# E-joint



## niteshft (Apr 18, 2011)

I'm doing a harvest today and in the process of making oil for the e-cig. I'm using vegetable glycerine as a base rather than propylene glycol that they use for e-cigs. It's more expensive but I don't like the idea of using antifreeze.

 The timing couldn't be better cuz a friend developed a device that uses double the current then the conventional e-cig that, should ensure the THC gets decarboxalated when vaporized. It won't be an issue with this first run of oil because the process I'm using will decarboxalize the THC. I just wanted to see if I could find the right mixture of THC to oil base that works. The unit will have an 8 hr capacity....bring on the party, LOL.

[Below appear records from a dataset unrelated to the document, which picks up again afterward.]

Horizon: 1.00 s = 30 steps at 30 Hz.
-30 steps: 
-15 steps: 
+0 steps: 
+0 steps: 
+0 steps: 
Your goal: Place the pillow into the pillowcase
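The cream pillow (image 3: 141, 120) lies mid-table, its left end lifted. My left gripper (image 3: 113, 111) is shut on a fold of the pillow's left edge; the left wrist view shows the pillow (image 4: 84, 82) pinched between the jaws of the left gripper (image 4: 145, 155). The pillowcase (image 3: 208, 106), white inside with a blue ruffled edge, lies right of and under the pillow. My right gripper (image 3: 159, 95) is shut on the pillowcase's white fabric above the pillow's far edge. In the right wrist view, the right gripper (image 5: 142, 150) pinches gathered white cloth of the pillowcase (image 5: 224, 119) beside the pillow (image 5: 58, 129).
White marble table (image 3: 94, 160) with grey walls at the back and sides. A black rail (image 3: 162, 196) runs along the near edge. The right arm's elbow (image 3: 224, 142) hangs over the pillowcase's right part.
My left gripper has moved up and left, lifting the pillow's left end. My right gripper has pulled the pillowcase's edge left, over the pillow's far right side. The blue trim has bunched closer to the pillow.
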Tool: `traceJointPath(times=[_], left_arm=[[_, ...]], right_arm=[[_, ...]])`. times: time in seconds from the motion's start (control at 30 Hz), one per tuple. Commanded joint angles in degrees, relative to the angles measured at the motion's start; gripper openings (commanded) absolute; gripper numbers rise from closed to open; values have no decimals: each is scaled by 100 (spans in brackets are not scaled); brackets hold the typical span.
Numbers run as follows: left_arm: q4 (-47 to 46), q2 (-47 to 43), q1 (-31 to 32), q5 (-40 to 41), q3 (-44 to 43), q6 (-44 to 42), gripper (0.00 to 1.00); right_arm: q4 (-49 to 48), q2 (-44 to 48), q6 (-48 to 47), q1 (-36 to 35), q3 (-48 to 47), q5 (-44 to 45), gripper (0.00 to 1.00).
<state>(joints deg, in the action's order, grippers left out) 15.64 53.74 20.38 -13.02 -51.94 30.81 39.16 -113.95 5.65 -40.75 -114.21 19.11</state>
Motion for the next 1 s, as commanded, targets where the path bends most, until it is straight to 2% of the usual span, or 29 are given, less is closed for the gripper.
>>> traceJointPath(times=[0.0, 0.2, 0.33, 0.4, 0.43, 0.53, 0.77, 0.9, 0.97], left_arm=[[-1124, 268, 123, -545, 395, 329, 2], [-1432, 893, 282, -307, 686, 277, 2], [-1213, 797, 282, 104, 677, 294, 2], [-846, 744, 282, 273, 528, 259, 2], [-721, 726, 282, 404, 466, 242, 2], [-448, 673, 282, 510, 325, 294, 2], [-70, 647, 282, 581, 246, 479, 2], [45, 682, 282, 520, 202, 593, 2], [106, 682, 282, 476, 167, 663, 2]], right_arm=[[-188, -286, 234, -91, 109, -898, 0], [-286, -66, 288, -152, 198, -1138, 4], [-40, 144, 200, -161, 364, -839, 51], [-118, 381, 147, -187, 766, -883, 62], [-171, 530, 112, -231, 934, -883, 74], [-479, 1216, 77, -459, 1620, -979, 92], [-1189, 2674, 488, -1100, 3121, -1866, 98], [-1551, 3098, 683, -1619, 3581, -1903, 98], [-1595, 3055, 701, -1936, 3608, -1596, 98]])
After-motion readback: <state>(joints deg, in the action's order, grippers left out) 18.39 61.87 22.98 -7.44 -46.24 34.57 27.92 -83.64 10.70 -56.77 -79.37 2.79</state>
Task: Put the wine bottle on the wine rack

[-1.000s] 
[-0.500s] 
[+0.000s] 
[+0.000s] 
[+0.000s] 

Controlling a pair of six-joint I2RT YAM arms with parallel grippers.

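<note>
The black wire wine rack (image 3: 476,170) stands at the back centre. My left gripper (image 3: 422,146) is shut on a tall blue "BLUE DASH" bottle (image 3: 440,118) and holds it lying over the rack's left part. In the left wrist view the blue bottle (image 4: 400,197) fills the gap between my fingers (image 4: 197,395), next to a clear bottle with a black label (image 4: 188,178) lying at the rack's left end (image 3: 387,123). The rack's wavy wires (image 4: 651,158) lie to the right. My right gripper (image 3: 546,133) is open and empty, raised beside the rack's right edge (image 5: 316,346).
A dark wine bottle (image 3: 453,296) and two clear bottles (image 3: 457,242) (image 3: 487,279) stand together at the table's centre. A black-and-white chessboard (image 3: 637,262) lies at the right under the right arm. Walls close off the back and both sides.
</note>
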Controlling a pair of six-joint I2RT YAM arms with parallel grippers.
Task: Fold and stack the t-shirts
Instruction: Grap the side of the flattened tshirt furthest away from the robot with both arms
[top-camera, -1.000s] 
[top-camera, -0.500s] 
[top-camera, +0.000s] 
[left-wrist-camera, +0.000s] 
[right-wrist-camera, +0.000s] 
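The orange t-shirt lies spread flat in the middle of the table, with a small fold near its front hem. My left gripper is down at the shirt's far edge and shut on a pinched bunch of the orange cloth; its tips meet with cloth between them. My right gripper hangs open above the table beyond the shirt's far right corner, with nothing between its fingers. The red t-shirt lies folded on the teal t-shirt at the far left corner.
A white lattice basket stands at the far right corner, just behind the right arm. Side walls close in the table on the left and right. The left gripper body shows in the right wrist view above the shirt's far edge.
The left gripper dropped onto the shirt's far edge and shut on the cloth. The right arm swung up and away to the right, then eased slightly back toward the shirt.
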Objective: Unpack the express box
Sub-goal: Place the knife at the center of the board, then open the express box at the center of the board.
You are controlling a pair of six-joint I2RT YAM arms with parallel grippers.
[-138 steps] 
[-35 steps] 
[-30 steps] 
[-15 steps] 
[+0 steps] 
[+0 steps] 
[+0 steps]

 I won't be able to test it tonight because without thinking, I licked the spoon I used to fill the dropper with the mixture and I'm feeling a buz coming on. It would screw up the test so I'll have to have a go with it tomorrow. 

 I'll keep everybody up to date when ever I make a change and give in detail instructions on how things are done when I feel comfortable that everything is working right.


----------



## ozzydiodude (Apr 18, 2011)

:48: but we see alot of ppl subscribe:48:


----------



## niteshft (Apr 19, 2011)

The buddy that's making the vape and I didn't cross paths today so hopefully tomorrow. 

The Jock Horror I used to make the oil is awsome. A nice uppy, clear buzz that's better than anything I've done since I've been back doing weed. I put some in my vape and sat down to the tv for an hour or so to relax after I was done. I had licked the spoon so that would've affected the buzz and I'm anxious to get the ecig to see how potent the oil is by itself.


----------



## leafminer (Apr 19, 2011)

I can see a problem with this idea. Glycerine is a polar substance - oil is nonpolar. The THC won't dissolve in glycerine. 
Propylene glycol isn't antifreeze. You're confusing it with ethylene glycol. Propylene glycol is dirt cheap, I have a couple of litres of it nearby (I use it to make cosmetics).


----------



## ozzydiodude (Apr 19, 2011)

Yes you can use glycerin to make tincture of mj
Here's a few threads 
http://www.marijuanapassion.com/forum/showthread.php?t=26350
http://www.marijuanapassion.com/forum/showthread.php?t=51307


----------



## niteshft (Apr 19, 2011)

leafminer said:
			
		

> I can see a problem with this idea. Glycerine is a polar substance - oil is nonpolar. The THC won't dissolve in glycerine.
> Propylene glycol isn't antifreeze. You're confusing it with ethylene glycol. Propylene glycol is dirt cheap, I have a couple of litres of it nearby (I use it to make cosmetics).


 
They sell ready mixed propylene glycol for antifreeze in camper waterlines for winter storage.

I've done some more of the oil in my vape and got a strong buzz so yes, it does work.


----------



## leafminer (Apr 20, 2011)

The FDA includes Pharmaceutical grade PG on its Generally Recognized As Safe (GRAS) list. The World Health Organization also considers it as safe for use.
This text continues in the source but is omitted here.